WHAT IS EXPECTED: Each line must appear in the answer exactly as it does in the data.

RAW DATA:
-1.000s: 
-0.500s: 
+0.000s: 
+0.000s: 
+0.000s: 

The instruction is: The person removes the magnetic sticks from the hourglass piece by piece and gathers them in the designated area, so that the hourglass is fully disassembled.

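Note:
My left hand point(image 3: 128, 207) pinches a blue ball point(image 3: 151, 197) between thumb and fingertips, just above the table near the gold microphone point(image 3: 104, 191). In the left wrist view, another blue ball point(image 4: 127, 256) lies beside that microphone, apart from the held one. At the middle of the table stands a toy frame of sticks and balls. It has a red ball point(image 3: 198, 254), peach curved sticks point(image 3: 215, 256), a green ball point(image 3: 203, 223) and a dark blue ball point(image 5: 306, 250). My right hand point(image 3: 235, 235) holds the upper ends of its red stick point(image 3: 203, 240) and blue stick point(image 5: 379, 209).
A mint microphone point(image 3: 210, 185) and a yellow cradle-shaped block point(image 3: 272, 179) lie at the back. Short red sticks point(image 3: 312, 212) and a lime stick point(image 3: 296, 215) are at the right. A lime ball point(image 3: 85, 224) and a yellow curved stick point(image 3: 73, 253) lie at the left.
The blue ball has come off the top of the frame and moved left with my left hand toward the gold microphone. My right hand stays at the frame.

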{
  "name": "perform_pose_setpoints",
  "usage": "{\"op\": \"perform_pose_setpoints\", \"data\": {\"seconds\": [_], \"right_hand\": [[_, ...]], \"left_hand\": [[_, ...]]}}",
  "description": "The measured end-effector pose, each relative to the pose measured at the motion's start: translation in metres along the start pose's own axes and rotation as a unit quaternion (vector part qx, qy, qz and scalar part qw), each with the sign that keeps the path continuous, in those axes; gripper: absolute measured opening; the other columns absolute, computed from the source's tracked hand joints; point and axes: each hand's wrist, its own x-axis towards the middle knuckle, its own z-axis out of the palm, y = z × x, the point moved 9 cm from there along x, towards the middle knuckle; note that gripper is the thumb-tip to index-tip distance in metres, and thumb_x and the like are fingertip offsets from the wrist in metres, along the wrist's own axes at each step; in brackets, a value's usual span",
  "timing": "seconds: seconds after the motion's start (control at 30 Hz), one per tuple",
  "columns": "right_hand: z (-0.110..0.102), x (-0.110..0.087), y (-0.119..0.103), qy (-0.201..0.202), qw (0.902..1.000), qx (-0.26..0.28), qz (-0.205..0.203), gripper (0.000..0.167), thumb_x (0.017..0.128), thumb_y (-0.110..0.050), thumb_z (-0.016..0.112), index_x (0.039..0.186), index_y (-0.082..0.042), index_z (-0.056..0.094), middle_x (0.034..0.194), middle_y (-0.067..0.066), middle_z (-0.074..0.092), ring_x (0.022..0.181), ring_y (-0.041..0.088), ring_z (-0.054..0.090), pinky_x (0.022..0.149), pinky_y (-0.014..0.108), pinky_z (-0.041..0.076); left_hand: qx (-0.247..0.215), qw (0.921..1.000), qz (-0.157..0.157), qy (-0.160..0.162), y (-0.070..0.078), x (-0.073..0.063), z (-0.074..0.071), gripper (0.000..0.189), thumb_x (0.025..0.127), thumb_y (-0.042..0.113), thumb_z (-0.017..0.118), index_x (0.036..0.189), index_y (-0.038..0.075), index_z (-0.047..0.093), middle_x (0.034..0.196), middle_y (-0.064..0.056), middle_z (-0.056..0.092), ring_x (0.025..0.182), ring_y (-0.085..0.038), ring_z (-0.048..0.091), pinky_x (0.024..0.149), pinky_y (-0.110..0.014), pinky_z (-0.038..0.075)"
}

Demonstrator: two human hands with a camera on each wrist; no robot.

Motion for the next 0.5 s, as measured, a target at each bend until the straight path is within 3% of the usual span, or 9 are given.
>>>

FINISHED EXERCISE:
-1.000s: 
-0.500s: 
+0.000s: 
+0.000s: 
+0.000s: 

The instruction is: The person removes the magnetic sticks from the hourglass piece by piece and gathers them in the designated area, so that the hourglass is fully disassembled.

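Note:
My left hand point(image 3: 128, 207) pinches a blue ball point(image 3: 151, 197) between thumb and fingertips, just above the table near the gold microphone point(image 3: 104, 191). In the left wrist view, another blue ball point(image 4: 127, 256) lies beside that microphone, apart from the held one. At the middle of the table stands a toy frame of sticks and balls. It has a red ball point(image 3: 198, 254), peach curved sticks point(image 3: 215, 256), a green ball point(image 3: 203, 223) and a dark blue ball point(image 5: 306, 250). My right hand point(image 3: 235, 235) holds the upper ends of its red stick point(image 3: 203, 240) and blue stick point(image 5: 379, 209).
A mint microphone point(image 3: 210, 185) and a yellow cradle-shaped block point(image 3: 272, 179) lie at the back. Short red sticks point(image 3: 312, 212) and a lime stick point(image 3: 296, 215) are at the right. A lime ball point(image 3: 85, 224) and a yellow curved stick point(image 3: 73, 253) lie at the left.
The blue ball has come off the top of the frame and moved left with my left hand toward the gold microphone. My right hand stays at the frame.
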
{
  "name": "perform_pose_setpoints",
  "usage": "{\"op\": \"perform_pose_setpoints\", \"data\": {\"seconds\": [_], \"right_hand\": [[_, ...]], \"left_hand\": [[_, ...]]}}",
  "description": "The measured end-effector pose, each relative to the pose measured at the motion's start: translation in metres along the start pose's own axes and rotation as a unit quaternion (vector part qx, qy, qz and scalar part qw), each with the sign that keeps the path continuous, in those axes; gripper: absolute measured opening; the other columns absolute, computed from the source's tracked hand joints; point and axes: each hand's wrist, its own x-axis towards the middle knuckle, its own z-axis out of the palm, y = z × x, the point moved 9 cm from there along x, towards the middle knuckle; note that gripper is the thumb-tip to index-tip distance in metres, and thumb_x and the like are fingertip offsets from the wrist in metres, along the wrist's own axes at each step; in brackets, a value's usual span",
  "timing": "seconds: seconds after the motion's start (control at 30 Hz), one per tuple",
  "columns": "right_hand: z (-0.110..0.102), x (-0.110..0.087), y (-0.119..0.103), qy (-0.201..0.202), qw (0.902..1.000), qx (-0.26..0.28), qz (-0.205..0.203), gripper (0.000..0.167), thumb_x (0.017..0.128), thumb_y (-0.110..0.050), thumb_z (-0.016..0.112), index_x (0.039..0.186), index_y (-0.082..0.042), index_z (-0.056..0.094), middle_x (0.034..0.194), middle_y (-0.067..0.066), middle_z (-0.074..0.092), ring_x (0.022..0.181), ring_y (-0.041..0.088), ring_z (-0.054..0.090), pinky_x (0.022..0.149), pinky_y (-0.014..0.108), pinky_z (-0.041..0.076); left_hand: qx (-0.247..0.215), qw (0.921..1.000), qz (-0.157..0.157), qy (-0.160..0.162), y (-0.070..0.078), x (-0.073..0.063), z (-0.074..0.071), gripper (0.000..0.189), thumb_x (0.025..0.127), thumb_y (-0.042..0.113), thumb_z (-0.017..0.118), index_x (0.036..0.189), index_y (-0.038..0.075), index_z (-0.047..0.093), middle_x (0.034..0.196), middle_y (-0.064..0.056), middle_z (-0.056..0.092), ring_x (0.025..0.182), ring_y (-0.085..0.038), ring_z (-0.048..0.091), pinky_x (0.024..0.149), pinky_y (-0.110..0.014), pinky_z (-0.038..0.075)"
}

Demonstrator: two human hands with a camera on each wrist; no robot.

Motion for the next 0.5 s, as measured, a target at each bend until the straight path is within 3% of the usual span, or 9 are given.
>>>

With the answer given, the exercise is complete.